The required lines are those that contain "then"; pull them out of the data and copy them.

▸ ENTRIES SHOWN:
____________________

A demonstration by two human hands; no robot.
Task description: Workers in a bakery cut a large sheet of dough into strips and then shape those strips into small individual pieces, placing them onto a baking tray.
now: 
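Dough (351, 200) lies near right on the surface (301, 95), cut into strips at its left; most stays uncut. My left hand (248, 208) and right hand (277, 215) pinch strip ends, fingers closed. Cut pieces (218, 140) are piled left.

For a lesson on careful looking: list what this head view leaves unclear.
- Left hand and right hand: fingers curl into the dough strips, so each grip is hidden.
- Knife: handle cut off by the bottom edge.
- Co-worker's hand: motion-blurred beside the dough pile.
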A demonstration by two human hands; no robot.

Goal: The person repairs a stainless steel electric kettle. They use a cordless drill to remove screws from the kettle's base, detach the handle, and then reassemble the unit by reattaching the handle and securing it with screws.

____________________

▸ WRITTEN RESPONSE:
Task description: Workers in a bakery cut a large sheet of dough into strips and then shape those strips into small individual pieces, placing them onto a baking tray.
Goal: The person repairs a stainless steel electric kettle. They use a cordless drill to remove screws from the kettle's base, detach the handle, and then reassemble the unit by reattaching the handle and securing it with screws.

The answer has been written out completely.